Gamedev, graphics, open source. Shuffling bytes and swizzling vectors since 2004...
27 March 2021
There have been a lot of changes and additions to the c++ standard since I started using c++ in the early 2000’s, the language itself has started to look quite different. Yet I am still using a very stripped down subset of c++ actually more c-style and only reaching for c++ and modern c++ with careful consideration. Why is this? Because I have never really coveted new language features, I have always been more focused on the ‘details’ like the maths behind graphics effects or physics mechanics and not so much about the ‘glue’ of how it all fits together. I worked on and shipped games pre c++11 and saw effective techniques that worked well and stuck with them, these techniques provide good performance even in debug builds.
For a while I was quite anti-c++, this was from optimising CPU code that was heavily object orientated and very bad in terms of L1/L2 cache miss rate. This lead me to data oriented design and to a rejection of object orientated programming for which c++ took the brunt of it. But just because c++ is an object oriented programming language doesn’t mean you have to use classes and objects. In 2014 I started working on a new game engine using c++ but writing c-style code with a c++ complier and only using some select c++ features. My main goal was to make all of my code as small, simple and fast as possible… but still with flexibility and extendability.
People may be encouraged to use std::array
instead of plain c arrays or dynamic memory, honestly I have never typed the words std::array
until just now. I have seen insane uses of std::vector
to store and process image data. In debug stl is slower than using c arrays and while in release stl containers may work out to be zero cost abstractions I still don’t like the extra bloat in debug builds, especially in hot code that is processing large sets of data. Having a fast or at least a usable debug build is a great strength and I have seen many times over heavily stl dependent code bases can be extremely slow in debug. I am still using raw mallocs and c arrays in loads of places, years ago I wouldn’t touch stl at all, now I use it sparingly in places it works for me.
I use these simple, custom data structures in my engine. But have implemented many others like these and sometimes ‘in-place’ directly inside another system. They come with a usage warning though they are bespoke for my use cases. For instance the ring buffer might overwrite it’s tail and cause a crash if its not large enough and there is no error checking for that. I don’t want that cost either, I promise by the time the product ships that the ring buffer does not overwrite itself, other people may want or need stronger guarantees of safety and I understand that.

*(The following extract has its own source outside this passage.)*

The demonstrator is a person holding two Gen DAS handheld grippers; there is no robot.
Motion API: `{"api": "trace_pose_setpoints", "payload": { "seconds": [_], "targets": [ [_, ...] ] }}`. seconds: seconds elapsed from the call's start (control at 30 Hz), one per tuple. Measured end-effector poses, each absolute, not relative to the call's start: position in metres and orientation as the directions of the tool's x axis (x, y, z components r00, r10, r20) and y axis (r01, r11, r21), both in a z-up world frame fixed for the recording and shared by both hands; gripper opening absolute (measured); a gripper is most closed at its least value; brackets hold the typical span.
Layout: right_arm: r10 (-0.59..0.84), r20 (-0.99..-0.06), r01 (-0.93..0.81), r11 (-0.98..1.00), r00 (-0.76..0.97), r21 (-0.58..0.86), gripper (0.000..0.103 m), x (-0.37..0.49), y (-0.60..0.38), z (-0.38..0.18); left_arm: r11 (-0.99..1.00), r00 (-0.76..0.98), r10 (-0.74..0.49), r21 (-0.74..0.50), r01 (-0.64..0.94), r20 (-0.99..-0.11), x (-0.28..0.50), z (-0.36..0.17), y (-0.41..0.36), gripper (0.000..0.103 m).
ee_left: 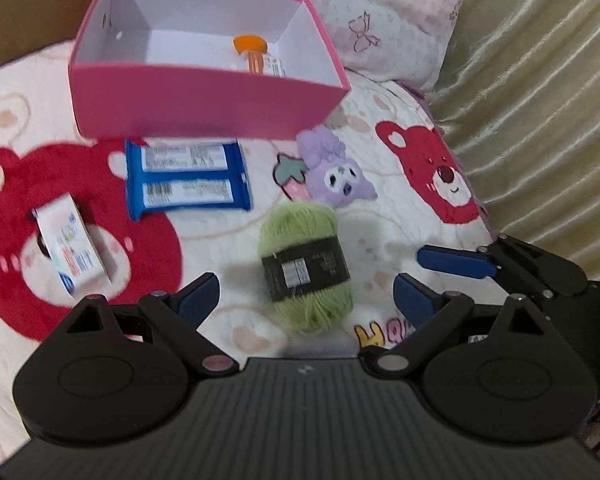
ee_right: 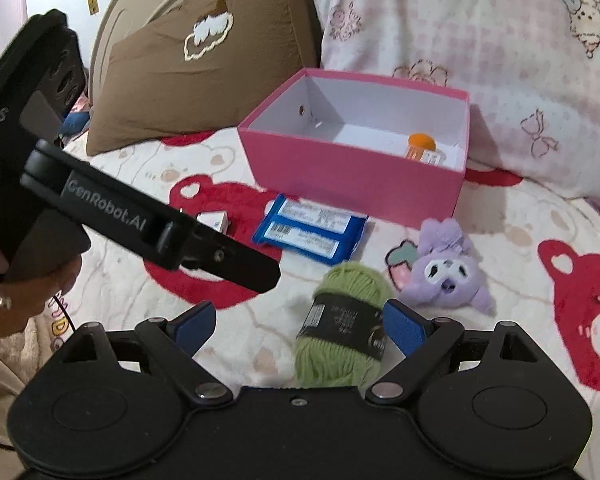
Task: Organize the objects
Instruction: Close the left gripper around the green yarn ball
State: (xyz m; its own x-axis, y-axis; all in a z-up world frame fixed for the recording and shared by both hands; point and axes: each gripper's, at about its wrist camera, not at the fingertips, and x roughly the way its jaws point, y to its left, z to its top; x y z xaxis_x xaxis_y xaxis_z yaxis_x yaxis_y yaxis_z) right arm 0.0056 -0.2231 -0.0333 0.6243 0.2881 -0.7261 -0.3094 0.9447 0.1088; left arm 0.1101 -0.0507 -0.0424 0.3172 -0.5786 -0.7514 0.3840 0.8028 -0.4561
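A green yarn ball (ee_left: 306, 268) with a black label lies on the bear-print blanket. My left gripper (ee_left: 306, 298) hangs open just above and behind it, the yarn showing between the two blue pads without touching them. My right gripper (ee_right: 300, 326) is open too, with the yarn (ee_right: 344, 332) close to its right pad. Behind the yarn stands an open pink box (ee_left: 204, 108) holding an orange-capped bottle (ee_left: 256, 54). In front of the box lie two blue snack packs (ee_left: 186, 178), a small white carton (ee_left: 70, 244) and a purple plush (ee_left: 336, 174).
In the left wrist view one blue finger (ee_left: 456, 262) of the right gripper reaches in from the right. A brown pillow (ee_right: 204, 60) and a pink patterned pillow (ee_right: 480, 60) rise behind the box (ee_right: 356, 172). A gold striped cover (ee_left: 540, 100) borders the blanket on the right.
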Motion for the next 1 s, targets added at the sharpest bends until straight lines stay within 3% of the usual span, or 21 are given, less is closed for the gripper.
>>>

This “fly by the seat of your pants” approach might not be for everyone but you can remove a lot of bloat by living on the edge. I don’t like much error handling, simply assert when something goes wrong, fix the assert and continue… the final product will not hit those asserts, I promise.

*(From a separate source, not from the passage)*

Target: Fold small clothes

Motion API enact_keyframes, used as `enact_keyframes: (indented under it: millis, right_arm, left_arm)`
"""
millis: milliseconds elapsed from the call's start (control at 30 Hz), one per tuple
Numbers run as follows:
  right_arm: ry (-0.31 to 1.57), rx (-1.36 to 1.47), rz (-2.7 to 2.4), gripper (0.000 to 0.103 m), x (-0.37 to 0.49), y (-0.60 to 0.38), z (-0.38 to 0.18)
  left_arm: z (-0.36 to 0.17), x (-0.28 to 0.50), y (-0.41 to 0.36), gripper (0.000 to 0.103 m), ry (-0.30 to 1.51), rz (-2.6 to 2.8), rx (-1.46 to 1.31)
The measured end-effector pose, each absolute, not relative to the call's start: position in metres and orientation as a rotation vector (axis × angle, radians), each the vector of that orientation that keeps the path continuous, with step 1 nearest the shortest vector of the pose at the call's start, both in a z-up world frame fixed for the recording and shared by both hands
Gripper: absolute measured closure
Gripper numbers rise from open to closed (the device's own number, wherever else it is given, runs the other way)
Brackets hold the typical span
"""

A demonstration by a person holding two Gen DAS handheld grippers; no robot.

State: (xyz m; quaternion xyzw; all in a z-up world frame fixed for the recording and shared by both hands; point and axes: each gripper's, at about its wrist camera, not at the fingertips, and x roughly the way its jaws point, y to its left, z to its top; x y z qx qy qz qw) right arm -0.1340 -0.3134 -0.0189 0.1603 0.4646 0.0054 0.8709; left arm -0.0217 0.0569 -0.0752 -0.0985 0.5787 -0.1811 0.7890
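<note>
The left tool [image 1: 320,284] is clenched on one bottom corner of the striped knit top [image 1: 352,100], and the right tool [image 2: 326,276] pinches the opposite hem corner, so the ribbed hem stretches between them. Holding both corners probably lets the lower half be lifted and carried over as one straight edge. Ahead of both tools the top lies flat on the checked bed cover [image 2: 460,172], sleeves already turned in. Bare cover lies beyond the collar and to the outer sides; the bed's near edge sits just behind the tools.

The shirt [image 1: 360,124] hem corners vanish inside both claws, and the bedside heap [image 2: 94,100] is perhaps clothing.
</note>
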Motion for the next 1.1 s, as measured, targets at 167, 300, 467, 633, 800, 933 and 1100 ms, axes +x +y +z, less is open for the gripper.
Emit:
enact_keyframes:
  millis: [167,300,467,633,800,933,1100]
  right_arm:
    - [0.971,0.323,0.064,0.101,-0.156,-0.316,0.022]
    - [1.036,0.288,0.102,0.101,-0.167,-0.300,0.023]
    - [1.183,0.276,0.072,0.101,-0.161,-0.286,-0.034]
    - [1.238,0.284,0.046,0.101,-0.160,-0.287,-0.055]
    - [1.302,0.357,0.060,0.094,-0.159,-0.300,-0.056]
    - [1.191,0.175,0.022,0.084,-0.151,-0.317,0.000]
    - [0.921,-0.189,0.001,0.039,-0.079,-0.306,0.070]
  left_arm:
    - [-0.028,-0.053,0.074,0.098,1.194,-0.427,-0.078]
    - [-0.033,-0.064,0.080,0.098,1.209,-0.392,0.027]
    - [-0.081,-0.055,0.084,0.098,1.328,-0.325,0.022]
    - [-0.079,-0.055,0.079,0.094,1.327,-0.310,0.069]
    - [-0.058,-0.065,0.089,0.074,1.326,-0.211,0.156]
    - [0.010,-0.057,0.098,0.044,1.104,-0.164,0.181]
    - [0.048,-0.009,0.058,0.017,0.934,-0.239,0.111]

Nowadays where I start to need more algorithmic functionality I will use stl, I find std::set
underrated and useful in many situations. In my engine at work we use stl more than I do at home, this is because more people work on the project and other people are more comfortable with that. I tend to stick with that and this led me to enjoy using stl because it’s quicker to work with than using my stripped down data structures in many scenarios. For places that need performance I can optimise the stl version by replacing with something more specialised if we need it. And for small data sets I don’t really worry too much for the performance these days on the hardware I am targeting.
This is a common data oriented design technique to improve cache efficiency but there are more layers to it which could become more expensive when using stl or polymorphic programming techniques:
Let say we want an array of entities
where an entity
has a transform consisting of pos, rot, scale
and we want to translate the entities position using a function.

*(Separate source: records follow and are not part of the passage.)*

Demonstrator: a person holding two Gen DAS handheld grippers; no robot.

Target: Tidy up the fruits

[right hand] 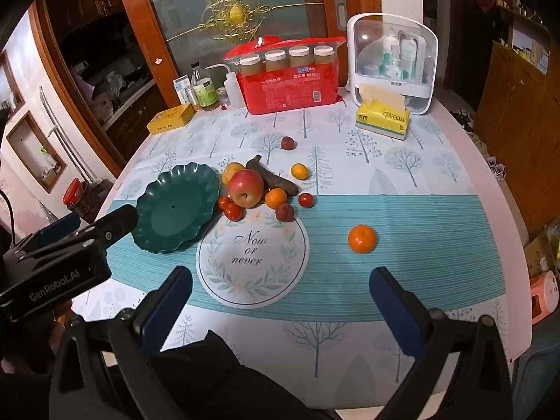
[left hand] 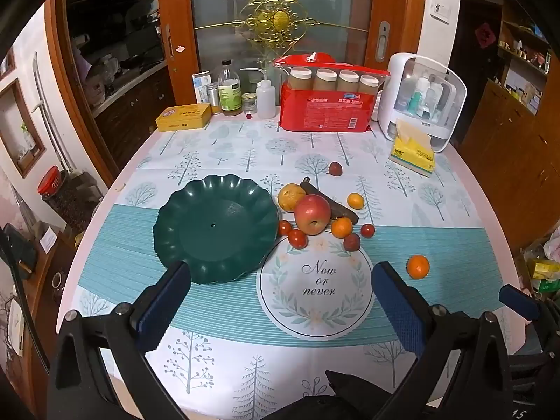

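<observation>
An empty dark green scalloped plate (left hand: 213,227) (right hand: 175,206) lies on the tablecloth. To its right is a cluster of fruit: a red apple (left hand: 312,214) (right hand: 246,188), a yellow pear (left hand: 291,196), a dark banana (left hand: 332,204) (right hand: 273,178), small oranges (left hand: 341,227), red tomatoes (left hand: 297,238) and dark plums (left hand: 351,242). One orange (left hand: 418,266) (right hand: 362,238) lies alone to the right. My left gripper (left hand: 280,301) is open and empty, hovering near the plate's front edge. My right gripper (right hand: 280,301) is open and empty, before the lone orange.
A lone plum (left hand: 335,168) lies farther back. At the table's back stand a yellow tin (left hand: 183,116), bottles (left hand: 229,91), a red package with jars (left hand: 329,101), a white storage case (left hand: 423,94) and a yellow tissue pack (left hand: 413,150). A round "Now or never" print (left hand: 316,280) marks the cloth.
</observation>
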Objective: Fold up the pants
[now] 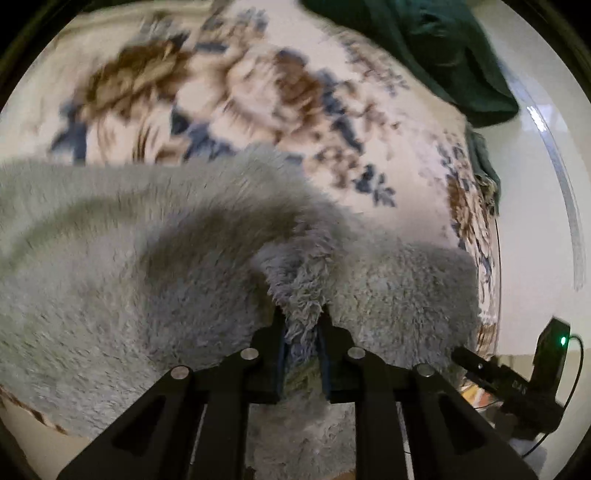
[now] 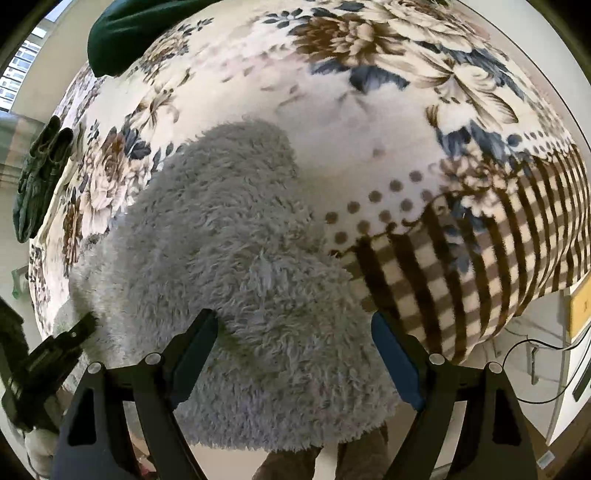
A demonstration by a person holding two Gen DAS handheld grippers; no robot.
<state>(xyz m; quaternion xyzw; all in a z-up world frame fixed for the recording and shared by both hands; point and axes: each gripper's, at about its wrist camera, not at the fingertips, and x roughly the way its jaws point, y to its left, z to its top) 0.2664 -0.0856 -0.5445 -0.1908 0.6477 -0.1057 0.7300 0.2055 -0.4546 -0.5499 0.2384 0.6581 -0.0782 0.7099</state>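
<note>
The fluffy grey pants (image 1: 147, 266) lie on a floral blanket (image 1: 236, 85). My left gripper (image 1: 301, 314) is shut on a raised fold of the pants and holds it off the blanket. In the right wrist view the same grey pants (image 2: 229, 229) spread from the near edge toward the middle of the blanket (image 2: 369, 122). My right gripper (image 2: 295, 325) is open, its jaws wide apart on either side of the near part of the pants, not pinching it. The right gripper (image 1: 480, 365) also shows in the left wrist view, and the left gripper (image 2: 79, 330) in the right wrist view.
A dark green garment (image 1: 436, 51) lies at the blanket's far edge; it also shows in the right wrist view (image 2: 140, 29). A pair of dark shoes (image 2: 40, 173) sits on the floor at left. The blanket's checked border (image 2: 480, 266) hangs over the right edge.
</note>
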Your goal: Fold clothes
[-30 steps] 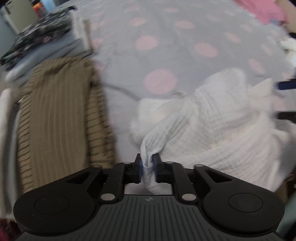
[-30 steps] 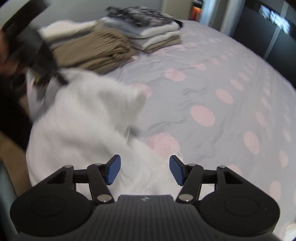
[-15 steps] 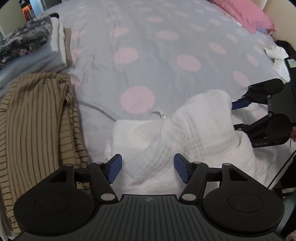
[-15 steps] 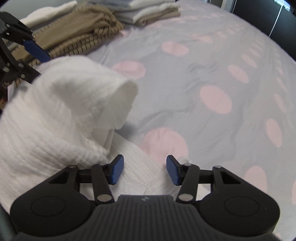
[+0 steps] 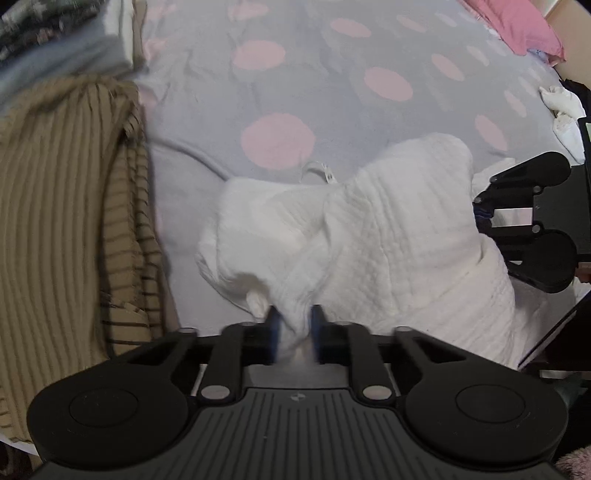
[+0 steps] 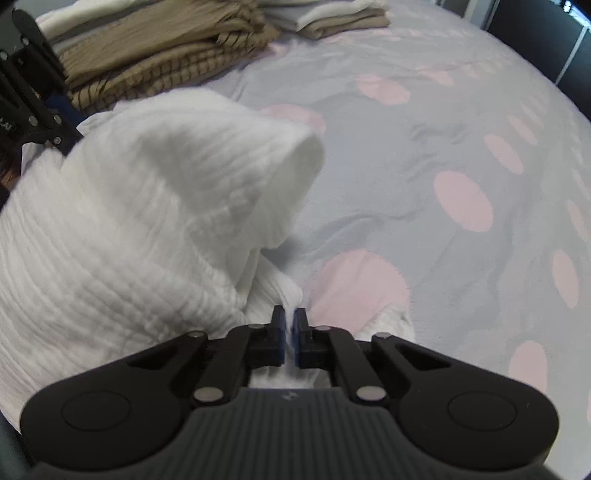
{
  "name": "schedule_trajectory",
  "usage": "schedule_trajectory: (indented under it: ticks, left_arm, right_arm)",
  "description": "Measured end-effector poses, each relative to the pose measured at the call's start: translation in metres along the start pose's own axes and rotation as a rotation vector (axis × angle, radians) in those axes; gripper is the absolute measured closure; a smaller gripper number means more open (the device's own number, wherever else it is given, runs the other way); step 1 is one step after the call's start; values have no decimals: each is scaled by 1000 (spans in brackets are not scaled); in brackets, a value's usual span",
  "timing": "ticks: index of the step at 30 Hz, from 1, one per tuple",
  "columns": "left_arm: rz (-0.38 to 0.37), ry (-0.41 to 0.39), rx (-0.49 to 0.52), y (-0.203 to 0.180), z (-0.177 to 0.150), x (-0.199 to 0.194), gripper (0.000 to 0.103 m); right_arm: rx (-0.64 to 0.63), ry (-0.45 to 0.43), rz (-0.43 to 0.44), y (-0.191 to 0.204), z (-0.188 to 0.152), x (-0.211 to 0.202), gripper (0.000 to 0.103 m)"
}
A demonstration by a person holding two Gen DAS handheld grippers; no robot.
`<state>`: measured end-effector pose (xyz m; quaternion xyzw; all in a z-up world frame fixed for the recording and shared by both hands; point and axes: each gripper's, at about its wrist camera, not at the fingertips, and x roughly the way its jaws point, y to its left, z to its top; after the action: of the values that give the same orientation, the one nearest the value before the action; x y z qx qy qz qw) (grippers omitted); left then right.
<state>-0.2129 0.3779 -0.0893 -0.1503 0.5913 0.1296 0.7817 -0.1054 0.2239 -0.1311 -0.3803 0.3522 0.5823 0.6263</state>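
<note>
A white textured garment (image 5: 399, 229) lies bunched in a mound on the bed, with one fold standing up (image 6: 147, 206). My left gripper (image 5: 295, 317) points down at its near edge. Its jaws are closing, and the blue pads pinch a bunch of the white cloth between them. My right gripper (image 6: 290, 317) is closing tight on a thin fold at the garment's other edge, its pads almost touching through the cloth. In the left wrist view the right gripper (image 5: 480, 218) shows at the mound's right side. The garment's underside is hidden.
A folded brown striped garment (image 5: 66, 206) lies left of the white one. Behind it is a stack of folded clothes (image 5: 55, 40). The grey sheet with pink dots (image 5: 332, 92) stretches beyond, with a pink pillow (image 5: 517, 26) and white socks (image 5: 561, 103) at the far right.
My left gripper let go of the white cloth, stood open, then pinched it again. My right gripper sank to the garment's edge and went from open to pinching a fold.
</note>
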Motion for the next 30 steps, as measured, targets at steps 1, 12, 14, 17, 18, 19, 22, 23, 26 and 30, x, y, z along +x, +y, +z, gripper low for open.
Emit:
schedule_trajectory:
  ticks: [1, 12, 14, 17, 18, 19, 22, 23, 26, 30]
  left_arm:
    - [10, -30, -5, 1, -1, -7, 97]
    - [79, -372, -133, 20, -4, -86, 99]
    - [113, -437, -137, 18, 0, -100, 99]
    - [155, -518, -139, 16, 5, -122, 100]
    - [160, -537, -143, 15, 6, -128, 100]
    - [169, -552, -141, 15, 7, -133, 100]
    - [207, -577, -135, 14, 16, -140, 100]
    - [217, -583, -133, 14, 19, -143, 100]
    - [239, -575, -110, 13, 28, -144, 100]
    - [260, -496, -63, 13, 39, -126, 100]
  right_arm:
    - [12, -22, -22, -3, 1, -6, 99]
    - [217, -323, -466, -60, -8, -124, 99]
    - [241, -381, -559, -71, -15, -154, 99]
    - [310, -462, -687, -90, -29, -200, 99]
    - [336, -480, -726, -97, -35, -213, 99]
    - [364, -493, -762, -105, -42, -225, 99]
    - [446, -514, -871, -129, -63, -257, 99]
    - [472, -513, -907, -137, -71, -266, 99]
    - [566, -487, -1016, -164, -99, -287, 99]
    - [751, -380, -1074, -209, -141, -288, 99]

If we go by the object oriented book and use c++ we could do something like this:
class entity
{
public:
vec3f pos;
vec3f scale;
quat rot;
}
std::vector<entity> entities;
void translate_aos(vec3f offset)
{
for(auto& entity : entities)
{
entity.pos += offset;
}
}
This would be the idiomatic way to describe an array of entities using c++ and object oriented programming. This data layout is called “array of structures” because we have an array of entities, which is a class (structure). If we switch to using “structure of arrays”:
struct soa
{
vec3f* pos;
quat* rot;
vec3f* scale;
}
soa entities;
void translate_soa(vec3f offset)
{
for(u32 i = 0; i < num_entities; ++i)
{
entities.pos[i] += offset;
}
}
Here we have a structure of arrays, the pos
, rot
and scale
components are separate arrays. Because the translate_soa
function only uses the pos
array we don’t need to pollute our caches with rot
and scale
as we do in the aos version because of the data layout. But in addition to making sure we use our cache efficiently we also want to have low overhead when applying the offset to pos, with c++ the tendency might be to use std::vector
instead of dynamic memory for the soa components but the cost of std::vector::operator[]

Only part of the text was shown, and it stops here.